Da oggi, 1° febbraio l’agenzia europea Frontex dà il via alla missione europea “Themis”, che sostituisce “Triton”. La nuova operazione – il nome Themis deriva dalla mitologia greca, è la dea greca del diritto e della legge – come si legge sulle pagine dell’Avvenire, “allarga il raggio di azione oltre alle normali operazioni di ricerca e salvataggio in mare, con un più forte accento sulla protezione delle frontiere marittime della Ue, anzitutto in sostegno dell’Italia. Ciò accentuando l’aspetto di polizia, con il monitoraggio dei traffici criminali, non solo di migranti, ma anche di droga e potenziali terroristi, con il trasferimento di informazioni di intelligence alla polizia italiana e a Europol”.
Tre le principali novità della missione “Themis”. La prima: l’allargamento delle competenze, appunto non solo Sar (salvataggio e soccorso in mare) ma anche il monitoraggio delle attività criminali (traffici di droga e terrorismo) e controllo transfrontaliero.
La seconda novità è l’estensione dell’area di intervento: a est Turchia e Albania, le acque del sud della Sardegna e, novità assoluta, il mare Adriatico.
Terza novità, cruciale nella gestione de flussi migratori in Italia: “a partire da oggi spiegano al ministero dell’Interno, la linea di pattugliamento delle nostre unità navali sarà posta a 24 miglia dalla coste italiane. Dunque arretrerà e ridurrà la nostra area operativa. Al di là di questa linea, torneranno a valere le leggi internazionali” (Vladimiro Polchi su Repubblica, riportando le parole di Fabrice Leggeri, direttore dell’Agenzia europea Frontex).
Detto in altri termini “via all’obbligo previsto con Triton di tenere i nostri porti aperti a tutti i soccorsi. Se i migranti saranno intercettati in acque internazionali, per esempio da mezzi spagnoli o francesi o maltesi, si valuterà di volta in volta il porto più sicuro, che non sempre è il più vicino. Insomma l’Operational plan di Triton è saltato”. Non c’è più dunque l’obbligo di portare i migranti solo in Italia in quanto porto sicuro. Anche Malta, in quanto riconosciuta come porto sicuro, potrebbe diventare nuova destinazione di arrivi.
Nell’avvio della missione viene specificato che le navi straniere impegnate nelle operazioni di ricerca e salvataggio debbano “seguire la legge del mare”. Vuol dire che gli stranieri a bordo dovranno essere accolti dallo Stato che controlla quell’area, scrive Fiorenza Sarzanini sul Corriere della Sera. Modifica che ha scatenato, si legge nell’articolo, le ire delle autorità maltesi da sempre restie a soccorrere migranti e profughi, anche quando nelle loro acque di competenza.
Resta ancora escluso il porto di Tunisi, scrive Francesco Grignetti su La Stampa, perché “secondo la Corte dei diritti di Strasburgo sarebbe sì vicino, ma non abbastanza sicuro in termini di tutela dei diritti per i richiedenti asilo”.

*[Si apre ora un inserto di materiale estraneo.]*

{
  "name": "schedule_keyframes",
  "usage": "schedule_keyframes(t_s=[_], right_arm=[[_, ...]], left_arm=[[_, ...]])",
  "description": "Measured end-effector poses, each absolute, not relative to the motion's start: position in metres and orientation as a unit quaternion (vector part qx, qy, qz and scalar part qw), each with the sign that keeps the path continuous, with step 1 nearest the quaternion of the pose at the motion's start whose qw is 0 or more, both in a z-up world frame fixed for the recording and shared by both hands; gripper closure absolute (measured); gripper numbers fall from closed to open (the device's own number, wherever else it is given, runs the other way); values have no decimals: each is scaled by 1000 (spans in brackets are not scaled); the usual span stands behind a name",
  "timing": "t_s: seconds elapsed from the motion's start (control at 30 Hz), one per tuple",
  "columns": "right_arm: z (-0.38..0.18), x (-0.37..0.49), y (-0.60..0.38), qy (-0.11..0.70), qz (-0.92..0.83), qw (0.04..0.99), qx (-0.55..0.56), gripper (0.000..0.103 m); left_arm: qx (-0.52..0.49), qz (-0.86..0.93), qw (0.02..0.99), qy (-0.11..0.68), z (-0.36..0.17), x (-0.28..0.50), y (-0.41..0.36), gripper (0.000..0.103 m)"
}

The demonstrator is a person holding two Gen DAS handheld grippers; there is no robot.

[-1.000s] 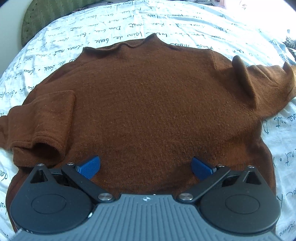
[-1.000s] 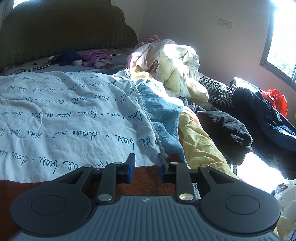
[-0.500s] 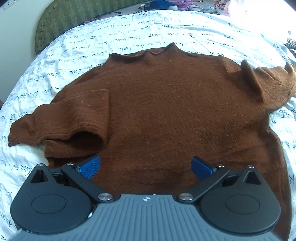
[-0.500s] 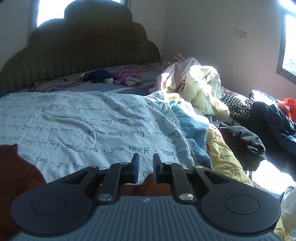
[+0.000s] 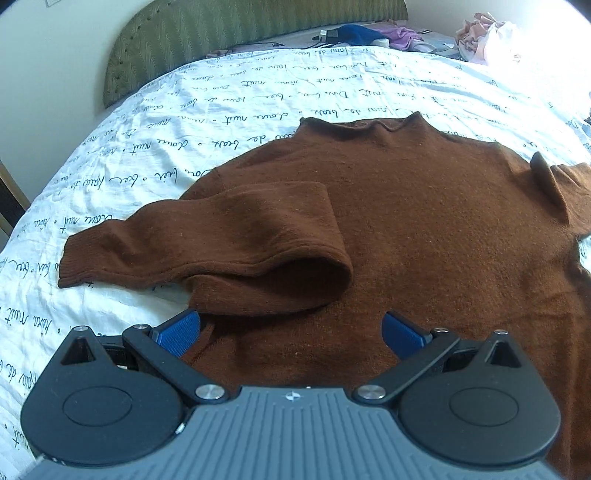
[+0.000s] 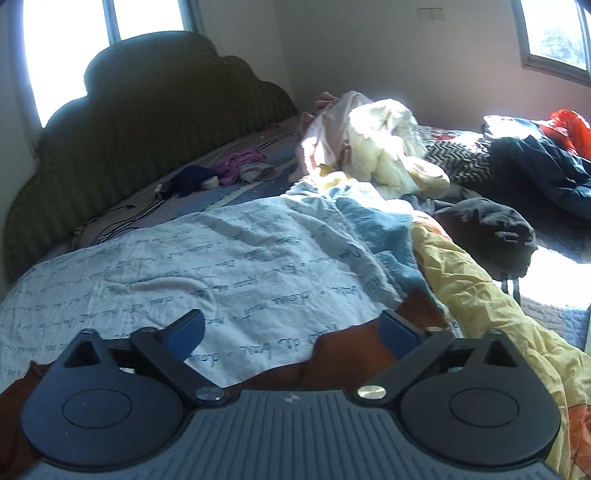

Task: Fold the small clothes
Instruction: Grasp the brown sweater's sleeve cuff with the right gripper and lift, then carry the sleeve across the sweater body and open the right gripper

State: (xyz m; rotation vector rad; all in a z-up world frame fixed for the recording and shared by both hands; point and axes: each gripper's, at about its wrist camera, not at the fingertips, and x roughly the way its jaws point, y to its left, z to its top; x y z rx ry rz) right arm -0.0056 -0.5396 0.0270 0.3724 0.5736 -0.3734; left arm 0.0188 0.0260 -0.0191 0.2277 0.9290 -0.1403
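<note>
A brown knit sweater point(image 5: 424, 221) lies flat on the white script-printed bedspread point(image 5: 258, 96), collar toward the headboard. Its left sleeve point(image 5: 229, 240) is folded in over the body, cuff pointing left. Its right sleeve point(image 5: 561, 184) lies bunched at the right edge. My left gripper point(image 5: 291, 332) is open and empty, hovering over the sweater's lower hem. My right gripper point(image 6: 291, 334) is open and empty above the bedspread; a brown sweater edge point(image 6: 351, 350) lies just below its fingers.
A green headboard point(image 5: 221, 33) stands at the far end. Purple and dark blue clothes point(image 6: 229, 173) lie by the headboard. A heap of cream, blue, yellow, black and navy clothes point(image 6: 424, 192) fills the bed's right side. A window point(image 6: 554, 33) is at right.
My right gripper opened and let go of the brown sleeve, then rose and tilted up. My left gripper pulled back and left, so the folded left sleeve now shows whole.
</note>
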Motion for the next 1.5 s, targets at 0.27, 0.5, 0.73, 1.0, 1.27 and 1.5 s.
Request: schedule_keyframes(t_s=[0.27,0.5,0.73,1.0,1.27,1.5], right_arm=[[-65,19,-660,337,-199,843,369,42],[-97,24,-686,328,-203,824,416,70],[-48,17,-659,260,-205,869,368,96],[57,0,-522,235,-95,921,294,96],[72,13,-329,257,45,930,261,96],[16,44,-200,328,94,913,225,96]], left_arm=[[101,-52,873,474,-32,30,20,0],[110,-47,861,494,-38,33,6,0],[108,-59,869,479,-25,25,5,0],[103,-84,883,450,-15,15,25,0],[77,-86,896,429,-6,13,70,0],[61,-66,897,432,-5,16,110,0]])
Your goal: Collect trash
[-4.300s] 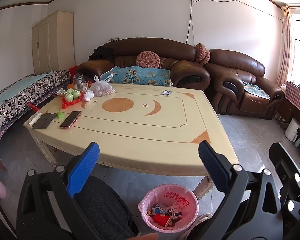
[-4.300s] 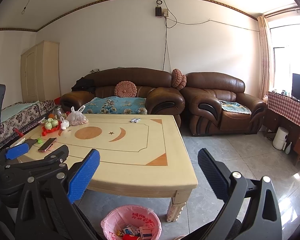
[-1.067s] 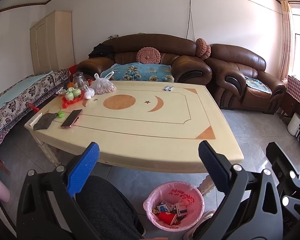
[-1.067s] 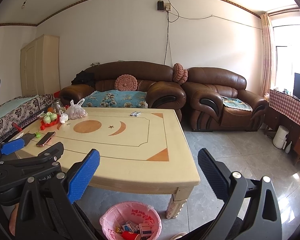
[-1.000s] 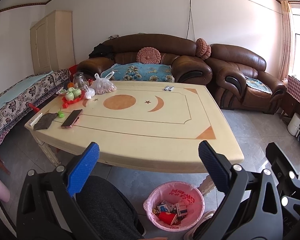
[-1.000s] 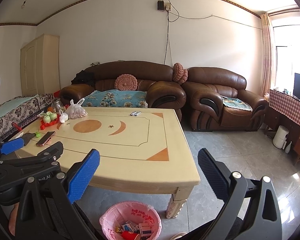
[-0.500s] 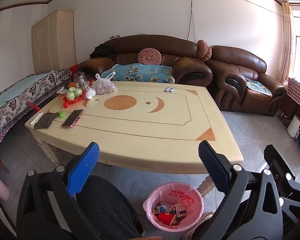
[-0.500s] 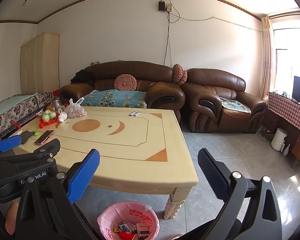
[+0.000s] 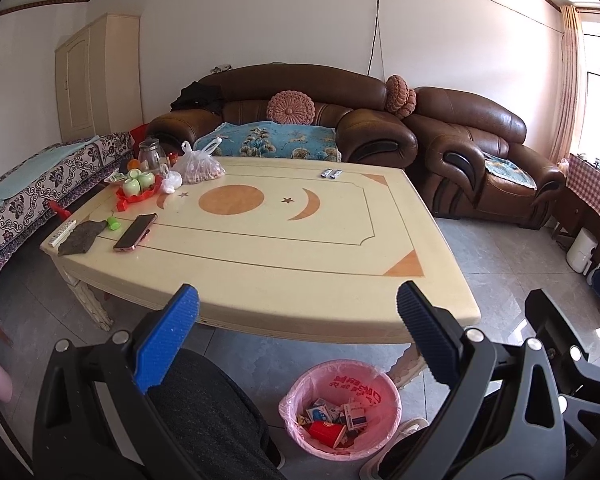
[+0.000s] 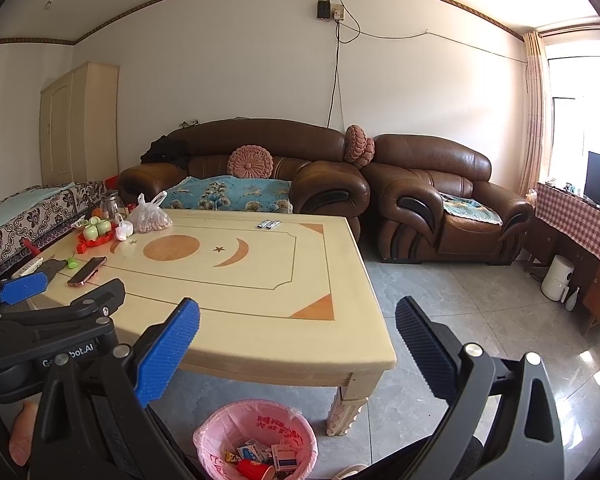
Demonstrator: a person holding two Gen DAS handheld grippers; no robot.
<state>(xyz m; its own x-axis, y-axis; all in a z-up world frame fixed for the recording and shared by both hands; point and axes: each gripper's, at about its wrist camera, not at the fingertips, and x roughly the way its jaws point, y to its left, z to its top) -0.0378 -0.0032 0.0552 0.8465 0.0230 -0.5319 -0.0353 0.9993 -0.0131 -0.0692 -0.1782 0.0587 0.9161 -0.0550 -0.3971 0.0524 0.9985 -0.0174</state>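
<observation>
A pink-lined trash bin (image 9: 340,412) (image 10: 255,440) stands on the floor by the near table leg, holding small boxes, wrappers and a red cup. My left gripper (image 9: 295,320) hangs open above and before the table's near edge, nothing between its fingers. My right gripper (image 10: 295,332) is likewise open and empty, to the right of the left one, whose body shows in the right wrist view. Two small wrapped packets (image 9: 331,173) (image 10: 269,224) lie near the table's far edge. A white crumpled wad (image 9: 171,182) sits by the red tray.
The cream table (image 9: 259,264) carries a phone (image 9: 135,233), dark cloth (image 9: 79,237), remote, green cap, red tray of green cups (image 9: 137,189), glass jug and plastic bag of nuts (image 9: 199,168). Brown sofas (image 9: 300,120) stand behind. A person's dark-clothed leg (image 9: 211,416) is below.
Both grippers have drifted slightly; the view shifts a little. Both stay open and empty, and nothing on the table has moved.
</observation>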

Inoltre, Marco Ludovico, dalle pagine de Il Sole 24 ore, ipotizza la probabile modifica anche della Operazione Sophia, guidata dall’Ammiraglio Credendino, proprio a seguito del cambiamento degli obiettivi della missione Themis. Cambiamento che, nelle dichiarazioni di Leggeri va ne senso di potenziamento dei controlli per una migliore sicurezza della Ue.
Restano aperte alcune questioni: la compresenza di due operazioni, Themis e Sophia-Eunaformed con due centri di comando operativo differenti, dogane e guardie costiere, nella prima, la Marina militare nella seconda. Le ostilità, già espresse dalle autorità maltesi, nell’accoglienza di migranti e profughi. Il livello di sicurezza, come rileva il Sole 24 ore, nel territorio libico “a cominciare proprio dalle aree di partenza dei migranti, come Sabrata, dove negli ultimi giorni scontri e violenze hanno avuto una recrudescenza e le proteste contro gli italiani non sono mancate”.

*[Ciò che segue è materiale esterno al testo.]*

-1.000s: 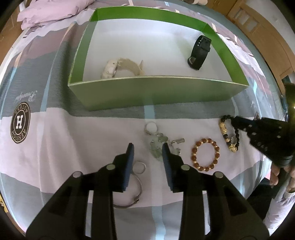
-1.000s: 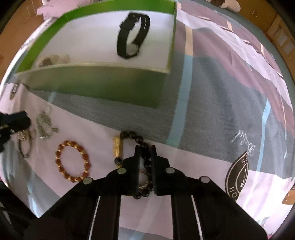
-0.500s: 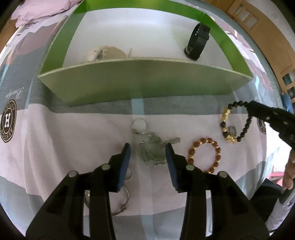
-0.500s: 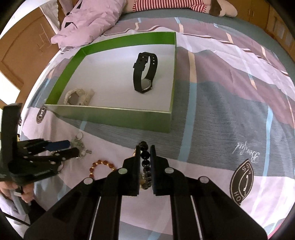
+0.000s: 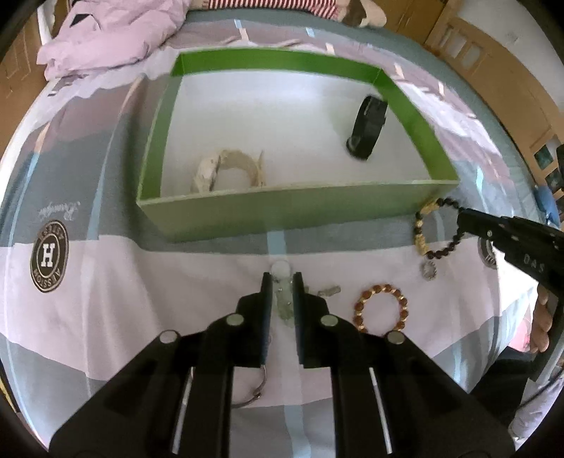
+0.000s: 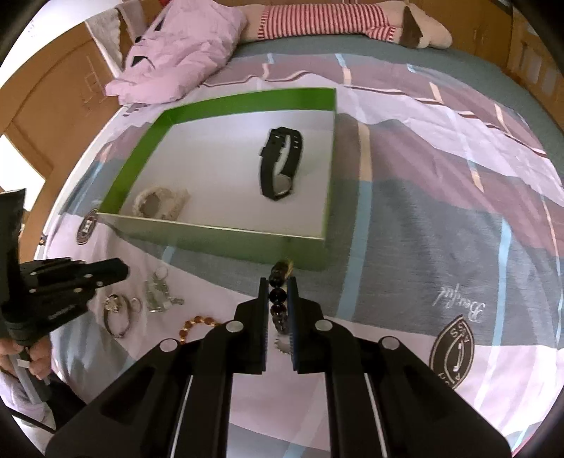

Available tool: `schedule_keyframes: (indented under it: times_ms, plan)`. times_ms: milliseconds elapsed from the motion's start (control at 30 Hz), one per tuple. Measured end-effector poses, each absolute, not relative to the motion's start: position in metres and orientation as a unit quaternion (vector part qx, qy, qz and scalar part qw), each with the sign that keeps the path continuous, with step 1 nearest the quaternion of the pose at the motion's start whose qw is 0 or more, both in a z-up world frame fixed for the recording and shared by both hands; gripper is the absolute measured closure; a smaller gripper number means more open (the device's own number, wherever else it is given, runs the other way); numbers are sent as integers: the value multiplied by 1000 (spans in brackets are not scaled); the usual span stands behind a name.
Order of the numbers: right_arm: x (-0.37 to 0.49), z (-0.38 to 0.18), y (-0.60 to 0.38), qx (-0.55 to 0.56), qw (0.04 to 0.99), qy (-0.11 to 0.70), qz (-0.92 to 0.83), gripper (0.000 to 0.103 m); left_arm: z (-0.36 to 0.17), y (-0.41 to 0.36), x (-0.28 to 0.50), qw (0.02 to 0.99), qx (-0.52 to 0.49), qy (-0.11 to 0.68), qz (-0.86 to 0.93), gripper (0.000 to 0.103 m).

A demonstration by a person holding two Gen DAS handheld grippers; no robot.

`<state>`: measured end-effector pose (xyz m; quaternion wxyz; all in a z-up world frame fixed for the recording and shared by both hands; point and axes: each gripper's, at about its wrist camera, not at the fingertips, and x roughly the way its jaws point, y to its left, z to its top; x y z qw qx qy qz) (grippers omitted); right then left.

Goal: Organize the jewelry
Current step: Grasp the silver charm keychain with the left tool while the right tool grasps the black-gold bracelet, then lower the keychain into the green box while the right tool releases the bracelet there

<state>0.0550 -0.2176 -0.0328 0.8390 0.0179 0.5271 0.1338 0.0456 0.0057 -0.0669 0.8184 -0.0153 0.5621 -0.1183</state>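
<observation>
A green box (image 5: 282,211) with a white floor stands on the bedspread; it holds a cream watch (image 5: 225,171) and a black watch (image 5: 366,130). My left gripper (image 5: 281,282) is shut on a pale green and silver trinket cluster (image 5: 285,303), held above the bedspread. My right gripper (image 6: 277,285) is shut on a black and gold bead bracelet (image 6: 278,282), which hangs in the air near the box's front right corner and shows in the left wrist view (image 5: 437,229). A brown bead bracelet (image 5: 380,311) lies on the bedspread.
A silver bangle (image 6: 116,315) and a small ring (image 6: 135,303) lie left of the trinkets. A small toothed silver ring (image 5: 428,271) lies under the hanging bracelet. A pink pillow (image 6: 183,60) and a striped plush toy (image 6: 335,17) lie behind the box.
My left gripper has shut on the trinket cluster and risen with it. My right gripper has lifted the black bead bracelet off the bedspread and moved it up toward the box.
</observation>
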Motion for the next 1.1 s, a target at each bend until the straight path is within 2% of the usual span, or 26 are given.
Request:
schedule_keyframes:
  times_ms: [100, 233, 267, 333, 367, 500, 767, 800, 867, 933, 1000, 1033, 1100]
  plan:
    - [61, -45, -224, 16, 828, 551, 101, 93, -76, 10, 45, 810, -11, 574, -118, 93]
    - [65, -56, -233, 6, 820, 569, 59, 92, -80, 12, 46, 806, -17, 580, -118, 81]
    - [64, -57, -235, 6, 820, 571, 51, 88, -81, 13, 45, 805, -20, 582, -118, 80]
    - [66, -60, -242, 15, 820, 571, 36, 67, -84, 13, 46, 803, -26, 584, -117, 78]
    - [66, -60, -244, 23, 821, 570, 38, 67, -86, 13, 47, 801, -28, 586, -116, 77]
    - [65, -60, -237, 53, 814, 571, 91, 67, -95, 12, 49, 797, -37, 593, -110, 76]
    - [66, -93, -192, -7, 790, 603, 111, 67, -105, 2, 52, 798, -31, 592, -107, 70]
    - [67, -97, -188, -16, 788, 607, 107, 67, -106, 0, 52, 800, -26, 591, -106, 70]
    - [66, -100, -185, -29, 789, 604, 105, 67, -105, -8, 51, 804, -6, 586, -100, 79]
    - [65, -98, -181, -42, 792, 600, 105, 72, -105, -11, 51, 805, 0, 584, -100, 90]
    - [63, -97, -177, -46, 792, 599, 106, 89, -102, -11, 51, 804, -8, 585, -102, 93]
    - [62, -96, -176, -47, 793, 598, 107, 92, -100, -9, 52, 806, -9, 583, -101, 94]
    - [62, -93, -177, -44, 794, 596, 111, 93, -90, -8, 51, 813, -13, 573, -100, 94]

E su tutto le condizioni dei migranti e dei profughi nei centri di detenzione in Libia. In attesa, dell’attuazione dei corridoi umanitari con la Libia, più volte annunciati dal Governo italiano, restano le condizioni disumane in cui versano migliaia di persone.

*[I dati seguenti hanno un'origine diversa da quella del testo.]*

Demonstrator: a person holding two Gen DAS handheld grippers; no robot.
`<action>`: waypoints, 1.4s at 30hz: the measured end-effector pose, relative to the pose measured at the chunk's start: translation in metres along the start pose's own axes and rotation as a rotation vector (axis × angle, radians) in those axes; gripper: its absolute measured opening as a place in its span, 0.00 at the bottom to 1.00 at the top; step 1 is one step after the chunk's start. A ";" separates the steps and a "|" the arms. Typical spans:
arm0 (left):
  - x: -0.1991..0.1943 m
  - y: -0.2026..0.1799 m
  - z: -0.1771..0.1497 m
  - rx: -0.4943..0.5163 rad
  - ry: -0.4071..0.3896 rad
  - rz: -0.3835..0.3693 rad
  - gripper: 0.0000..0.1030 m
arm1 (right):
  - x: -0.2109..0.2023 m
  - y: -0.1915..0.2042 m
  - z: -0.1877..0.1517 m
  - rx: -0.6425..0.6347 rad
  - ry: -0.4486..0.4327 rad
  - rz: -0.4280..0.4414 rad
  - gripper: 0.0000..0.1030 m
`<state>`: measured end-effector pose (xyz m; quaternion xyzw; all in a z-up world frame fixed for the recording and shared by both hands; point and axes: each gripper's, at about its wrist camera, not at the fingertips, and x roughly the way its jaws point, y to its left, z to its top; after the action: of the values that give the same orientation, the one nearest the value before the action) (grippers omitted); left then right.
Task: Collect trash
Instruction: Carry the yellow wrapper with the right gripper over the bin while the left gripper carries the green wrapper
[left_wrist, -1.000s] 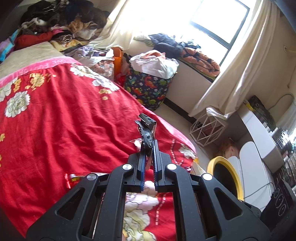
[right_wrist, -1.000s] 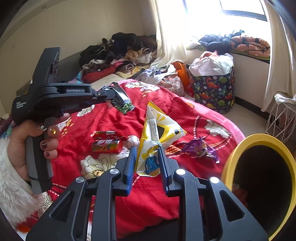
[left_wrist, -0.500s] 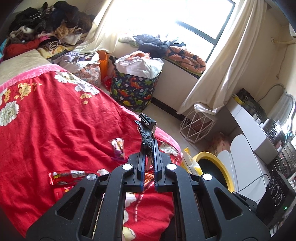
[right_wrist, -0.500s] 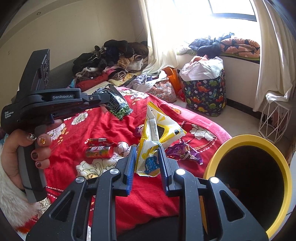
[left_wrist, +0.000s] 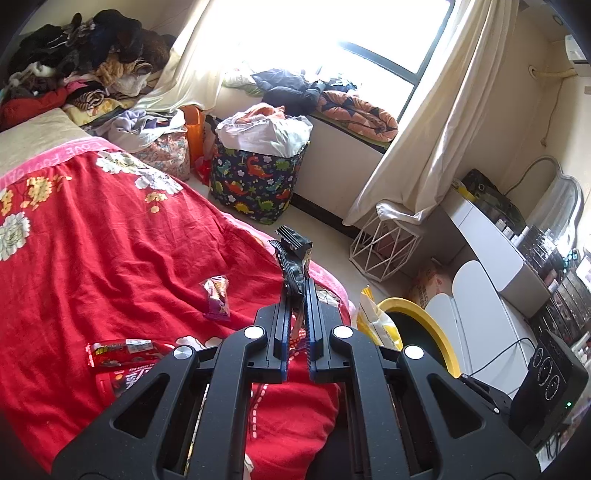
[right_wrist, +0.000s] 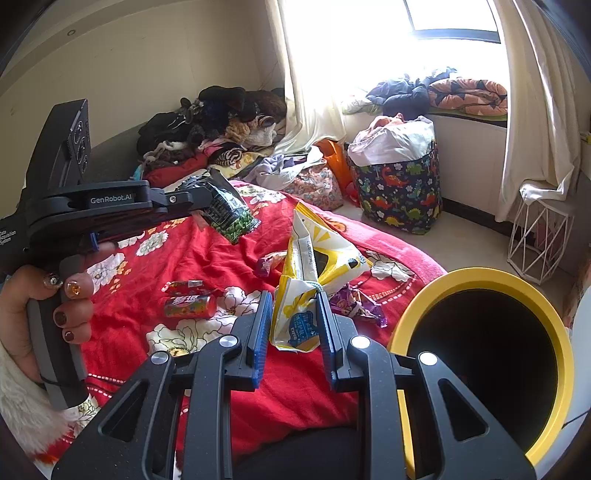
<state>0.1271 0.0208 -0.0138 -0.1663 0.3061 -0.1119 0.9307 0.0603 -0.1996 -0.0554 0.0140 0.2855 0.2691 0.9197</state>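
My left gripper (left_wrist: 297, 291) is shut on a black and green snack bag (left_wrist: 293, 258), held in the air above the red bed; the bag also shows in the right wrist view (right_wrist: 229, 210). My right gripper (right_wrist: 291, 310) is shut on a yellow and white snack bag (right_wrist: 314, 269), held just left of the yellow-rimmed bin (right_wrist: 484, 354). The bin also shows in the left wrist view (left_wrist: 439, 332). On the bedspread lie a purple wrapper (right_wrist: 354, 302), a small purple packet (left_wrist: 218, 299), a red can (right_wrist: 190, 306) and a red wrapper (left_wrist: 122, 349).
The red floral bedspread (left_wrist: 110, 240) fills the left. A dinosaur-print laundry basket (left_wrist: 258, 181) and a white wire basket (left_wrist: 384, 243) stand on the floor by the window. Clothes are piled at the bed's head (right_wrist: 214, 125). A white desk (left_wrist: 491, 236) stands at right.
Both grippers have swung right toward the bin with their bags still held. The bin now shows larger in the right wrist view, and more of it shows in the left wrist view.
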 end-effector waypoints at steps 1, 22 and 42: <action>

Oggi il Corriere della Sera riporta l’intervista a Joanne Liu, Presidente internazionale di Medici Senza Frontiere che racconta la visita nei centri di detenzione illegale in Libia: “Ne ho visitati due vicino Tripoli nel settembre scorso. Non li chiamerei campi. Sono depositi di persone. Nei miei 22 anni in Medici Senza Frontiere non avevo mai incontrato un’incarnazione così estrema della crudeltà umana”.